Adolescence: The nevus thickens and becomes verrucous due to androgen-induced proliferation of sebaceous and sweat glands. This phase is often associated with hyperkeratosis, papillomatosis, or epidermal hyperplasia.
Adulthood: The risk of secondary tumor development increases, particularly in individuals over 40 years old.
Although malignant transformation within sebaceous nevi is rare (~2.5% incidence), BCC is the most commonly associated malignancy, occurring in 0.8% of cases (8 per 1,000). Given its clinical and histological similarity to trichoblastoma, accurate differentiation is essential. Dermatoscopy aids in distinguishing between BCC and benign adnexal tumors.
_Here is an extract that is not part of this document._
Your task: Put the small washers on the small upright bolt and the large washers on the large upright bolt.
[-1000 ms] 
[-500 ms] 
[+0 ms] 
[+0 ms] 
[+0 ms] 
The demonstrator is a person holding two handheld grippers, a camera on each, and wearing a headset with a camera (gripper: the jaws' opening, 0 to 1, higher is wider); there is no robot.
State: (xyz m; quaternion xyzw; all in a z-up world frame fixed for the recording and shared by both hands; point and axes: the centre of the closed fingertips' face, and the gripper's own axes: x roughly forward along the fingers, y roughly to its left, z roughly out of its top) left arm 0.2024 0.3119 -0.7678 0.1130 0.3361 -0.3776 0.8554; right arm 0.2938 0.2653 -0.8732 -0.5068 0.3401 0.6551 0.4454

Why ALA-PDT Combined with Surgery?
Due to cosmetic concerns, many patients seek dermatologic intervention for sebaceous nevi. In addition to surgical excision, alternative therapies such as curettage, electrosurgery, cryotherapy, and PDT have been explored. PDT is a non-invasive treatment widely used for skin tumors due to its excellent efficacy and cosmetic outcomes.
For tumors like BCC, surgical excision followed by multiple ALA-PDT sessions provides a dual benefit:
Complete tumor removal
Prevention of scar hypertrophy and recurrence
Since PDT has limited penetration depth, monotherapy may not completely eradicate deep tumor cells. However, combining ALA-PDT with surgical excision enhances therapeutic efficacy and significantly reduces recurrence rates.
4. Conclusion
This case report confirms that ALA-PDT combined with surgical excision is an effective and safe treatment for basal cell carcinoma (BCC) within sebaceous nevi. Future clinical studies should further explore PDT's role in managing other sebaceous nevus-associated tumors.